Traditionally, these thin bed reservoirs, coal seams, shales and sands may range from less than five feet to twenty feet. In the drilling of these thin zones, operators attempt to steer the drill bit within these zones. As those of ordinary skill in the art will recognize, keeping the well bore within the zone is highly desirable for several reasons including, but not limited to, maintaining greater drilling rates, maximizing production rates once completed, limiting water production, preventing well bore stability problems, exposing more productive zones, etc.
Various prior art techniques have been introduced. However, all these techniques suffer from several problems. For instance, in the oil and gas industry, it has always been an accepted technique to gather surface and subsurface information and then map or plot the information to give a better understanding of what is actually happening below the earth's surface. Some of the most common mapping techniques used today include elevation contour maps, formation contour maps, sub sea contour maps and formation thickness (isopac) maps. Some or most of these can be presented together on one map or separate maps. For the most part, the information that is gathered to produce these maps are from electric logging and real time measurement while drilling and logging devices (gamma ray, resistivity, density neutron, sonic or acoustic, surface and subsurface seismic or any available electric log). This type of data is generally gathered after a well is drilled. Additionally, measurement while drilling and logging while drilling techniques allow the driller real time access to subterranean data such as gamma ray, resistivity, density neutron, and sonic or acoustic and subsurface seismic. This type of data is generally gathered during the drilling of a well.

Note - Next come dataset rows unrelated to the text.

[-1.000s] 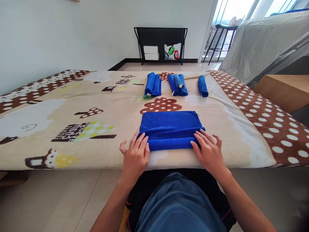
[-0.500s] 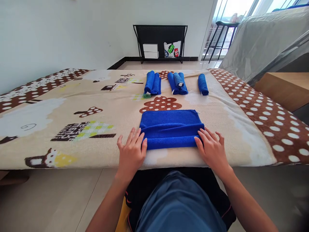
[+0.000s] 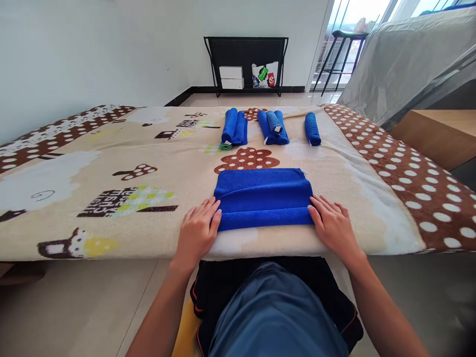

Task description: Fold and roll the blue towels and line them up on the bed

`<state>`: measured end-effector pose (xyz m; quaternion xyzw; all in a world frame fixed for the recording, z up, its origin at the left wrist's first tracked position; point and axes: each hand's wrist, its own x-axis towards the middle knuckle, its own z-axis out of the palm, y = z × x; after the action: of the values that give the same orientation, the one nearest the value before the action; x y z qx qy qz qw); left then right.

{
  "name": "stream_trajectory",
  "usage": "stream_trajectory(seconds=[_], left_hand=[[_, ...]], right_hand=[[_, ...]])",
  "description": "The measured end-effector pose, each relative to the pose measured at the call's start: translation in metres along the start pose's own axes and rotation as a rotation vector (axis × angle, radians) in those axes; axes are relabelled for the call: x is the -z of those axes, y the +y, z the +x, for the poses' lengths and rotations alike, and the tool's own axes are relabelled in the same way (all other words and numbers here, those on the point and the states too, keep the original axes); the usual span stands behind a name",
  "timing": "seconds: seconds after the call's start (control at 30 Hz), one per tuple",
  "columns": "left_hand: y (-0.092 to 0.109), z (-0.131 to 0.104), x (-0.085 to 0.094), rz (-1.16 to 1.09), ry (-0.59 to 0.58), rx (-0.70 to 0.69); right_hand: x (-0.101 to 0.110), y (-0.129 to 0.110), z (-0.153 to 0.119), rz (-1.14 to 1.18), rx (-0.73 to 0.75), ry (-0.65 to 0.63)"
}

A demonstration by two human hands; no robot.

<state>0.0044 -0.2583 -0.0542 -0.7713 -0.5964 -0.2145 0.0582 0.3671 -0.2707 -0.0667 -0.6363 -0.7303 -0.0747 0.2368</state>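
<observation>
A blue towel (image 3: 264,191) lies before me, its near edge folded over into a flat band and its far part spread out with a low crease. My left hand (image 3: 199,225) rests at the towel's left end, fingers stretched out and the thumb touching the folded band. At the right end lies my right hand (image 3: 332,223), also with fingers extended and the thumb against the band's end. Neither hand closes round the cloth.
Farther back on the patterned blanket (image 3: 178,168) are a left group of rolled blue towels (image 3: 235,126), a middle group of towel rolls (image 3: 274,127) and a single towel roll (image 3: 313,129). A black rack (image 3: 245,52) stands by the wall. A cardboard box (image 3: 439,134) is at right.
Both hands have shifted outward to the towel's ends, and their fingers lie closer together. The near fold looks flatter and straighter. The towel rolls behind stay put.
</observation>
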Motion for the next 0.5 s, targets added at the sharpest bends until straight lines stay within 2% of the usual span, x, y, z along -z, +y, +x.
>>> stream_trajectory(seconds=[0.1,0.17,0.23,0.3,0.37,0.5], left_hand=[[-0.008,-0.014,0.008,0.003,0.104,-0.055],[-0.003,-0.021,0.015,-0.023,0.196,-0.107],[0.004,-0.029,0.023,-0.06,0.249,-0.177],[0.01,-0.034,0.028,-0.079,0.24,-0.231],[0.014,-0.038,0.027,-0.074,0.184,-0.256],[0.014,-0.037,0.015,-0.065,0.111,-0.229]], right_hand=[[0.009,0.016,-0.012,0.039,0.037,0.083],[0.016,0.015,-0.018,0.093,0.076,0.165],[0.022,0.011,-0.023,0.159,0.159,0.191],[0.025,0.006,-0.026,0.206,0.243,0.164],[0.024,0.003,-0.028,0.203,0.288,0.12],[0.013,0.004,-0.026,0.151,0.262,0.081]])
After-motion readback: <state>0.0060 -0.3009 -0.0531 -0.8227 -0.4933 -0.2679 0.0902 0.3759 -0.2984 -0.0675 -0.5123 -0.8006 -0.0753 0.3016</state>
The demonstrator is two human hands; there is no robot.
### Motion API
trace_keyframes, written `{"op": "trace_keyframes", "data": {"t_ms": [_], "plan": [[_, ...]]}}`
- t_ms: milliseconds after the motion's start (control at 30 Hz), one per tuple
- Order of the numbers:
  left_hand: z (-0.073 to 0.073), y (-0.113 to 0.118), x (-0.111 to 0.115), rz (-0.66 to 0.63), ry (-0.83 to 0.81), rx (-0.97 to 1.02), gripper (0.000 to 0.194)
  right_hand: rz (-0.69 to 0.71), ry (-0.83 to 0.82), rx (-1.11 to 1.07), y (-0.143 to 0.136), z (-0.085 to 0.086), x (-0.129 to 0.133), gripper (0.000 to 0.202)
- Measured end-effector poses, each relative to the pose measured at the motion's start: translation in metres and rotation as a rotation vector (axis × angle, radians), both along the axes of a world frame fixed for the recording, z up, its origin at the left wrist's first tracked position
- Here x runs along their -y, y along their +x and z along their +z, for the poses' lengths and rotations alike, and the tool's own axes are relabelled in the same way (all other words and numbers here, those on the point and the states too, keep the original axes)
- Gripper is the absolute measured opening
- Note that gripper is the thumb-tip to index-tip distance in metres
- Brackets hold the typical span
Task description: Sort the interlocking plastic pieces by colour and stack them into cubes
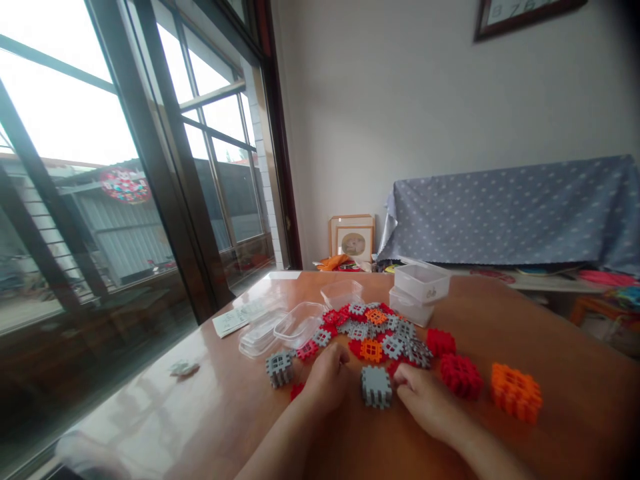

These logging techniques have been available and used by the industry for many years. However, there is a need for a technique that will utilize historical well data and real time down hole data to steer the bit through the zone of interest. There is a need for a method that will produce, in real time during drilling, an instantaneous dip for a very thin target zone. There is also a need for a process that will utilize the instantaneous dip to produce a calculated target window (top and bottom) and extrapolate this window ahead of the projected well path so an operator can keep the drill bit within the target zone identified by the calculated dip and associated calculated target window.
In the normal course of drilling, it is necessary to perform a survey. As those of ordinary skill in the art will appreciate, in order to guide a wellbore to a desired target, the position and direction of the wellbore at any particular depth must be known. Since the early days of drilling, various tools have been developed to measure the inclination and azimuth of the wellbore.
In order to calculate the three dimensional path of the wellbore, it is necessary to take measurements along the wellbore at known depths of the inclination (angle from vertical) and azimuth (direction normally relative to true north). These measurements are called surveys.
Prior art survey tools include those run on wireline such as but not limited to steering tools as well as those associated with measurement while drilling (MWD), electro-magnetic measurement while drilling (EM-MWD) and magnetic single shot (MSS). Hence, after drilling a hole section, a wireline survey is run inside the drill pipe before pulling out with the drill bit, or by running a wireline survey inside the steel casing once it is cemented in place. During drilling, many government regulations require the running of a wireline survey or getting an MWD survey, or EM-MWD survey, such as in some cases every 200 feet for horizontal wells and every 500 feet for deviated wells.
In today's environment of drilling and steering in ultra-thin target zones, knowing the true stratigraphic position and direction of the bit within the true stratigraphic formation is critical. Operators need to know the accurate position of the bit and bit projection path. In the event of an actual deviation from a planned strata-graphic wellbore projection path, time is critical in order to correct the bit direction back to the planned true stratigraphic path to prevent the bit from drilling into nonproductive zones.
A method of drilling a well is disclosed. The method includes selecting a target subterranean reservoir and estimating the formation depth of the target reservoir. The method further includes calculating an estimated formation dip angle of the target reservoir based on data selected from the group consisting of: offset well data, seismic data, core data, and pressure data. Then, the top of the target reservoir is calculated and then the bottom of the target reservoir is calculated so that a target window is established.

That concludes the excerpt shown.